_Aim of the exercise_.
Count the lines below containing "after"; state the number only.

_Dataset extract_.
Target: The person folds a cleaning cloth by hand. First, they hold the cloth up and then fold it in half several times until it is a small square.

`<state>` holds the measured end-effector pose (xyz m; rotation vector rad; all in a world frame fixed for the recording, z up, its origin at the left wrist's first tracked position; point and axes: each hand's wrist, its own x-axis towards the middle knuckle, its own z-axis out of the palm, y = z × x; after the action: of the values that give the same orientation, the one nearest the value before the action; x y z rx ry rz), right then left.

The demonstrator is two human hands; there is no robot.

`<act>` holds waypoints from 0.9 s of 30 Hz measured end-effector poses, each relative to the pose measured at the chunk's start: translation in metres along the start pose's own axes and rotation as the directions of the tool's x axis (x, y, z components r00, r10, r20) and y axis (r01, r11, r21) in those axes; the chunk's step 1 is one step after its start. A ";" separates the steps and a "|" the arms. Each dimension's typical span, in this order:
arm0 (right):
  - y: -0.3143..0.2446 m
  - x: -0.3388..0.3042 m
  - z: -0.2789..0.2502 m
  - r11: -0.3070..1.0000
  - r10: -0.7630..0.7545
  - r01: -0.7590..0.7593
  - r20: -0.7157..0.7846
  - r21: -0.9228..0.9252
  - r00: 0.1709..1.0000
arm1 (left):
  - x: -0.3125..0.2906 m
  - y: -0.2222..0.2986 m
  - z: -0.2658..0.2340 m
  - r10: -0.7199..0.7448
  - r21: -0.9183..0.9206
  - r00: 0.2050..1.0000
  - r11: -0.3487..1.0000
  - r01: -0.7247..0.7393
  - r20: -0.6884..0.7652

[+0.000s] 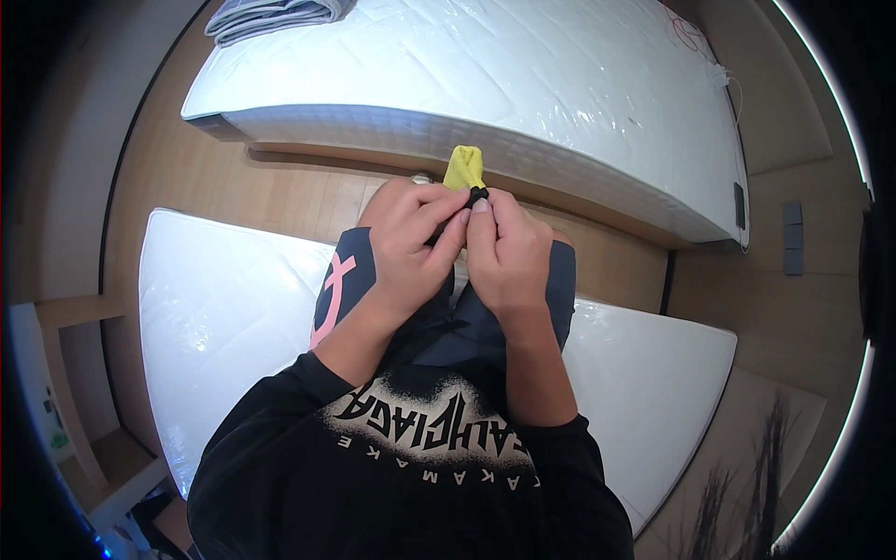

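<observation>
In front of my lap, both hands meet over a small knitted piece that looks like a yellow and black sock (463,168). Its yellow part sticks up beyond my fingers, and the black part is bunched between my fingertips. My left hand (411,238) pinches the black edge from the left with thumb and fingers. Close beside it, my right hand (511,250) grips the same edge, thumb on the near side. My fingers hide much of the black part. Dark shorts (523,303) with a pink print lie beneath my forearms.
I sit on a plastic-covered white mattress (233,299). Across a strip of wooden floor (299,191) stands another wrapped white mattress (448,75). On it lie a folded grey-blue cloth (271,19), a red cable (686,33) and a white plug (717,77). A wooden shelf (70,373) is at left.
</observation>
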<state>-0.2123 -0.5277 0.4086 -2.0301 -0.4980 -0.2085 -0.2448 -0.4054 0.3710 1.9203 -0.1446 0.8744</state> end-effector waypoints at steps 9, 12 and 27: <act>0.008 0.003 -0.024 0.916 0.159 -0.193 0.124 0.353 0.979 | 0.014 0.002 -0.016 -0.005 -0.488 0.967 0.862 0.133 0.255; 0.011 0.005 -0.032 0.964 0.069 -0.101 0.135 0.245 0.988 | 0.013 -0.020 -0.025 -0.078 -0.430 0.969 0.885 0.176 0.236; 0.033 0.000 -0.021 0.760 0.096 -0.096 0.034 0.643 0.995 | -0.009 -0.065 -0.008 -0.335 -0.410 0.845 0.760 0.504 0.417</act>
<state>-0.1966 -0.5597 0.3921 -1.3648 -0.3906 0.0323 -0.2265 -0.3684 0.3195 1.4831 -0.1079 0.1714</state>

_Written response_.
2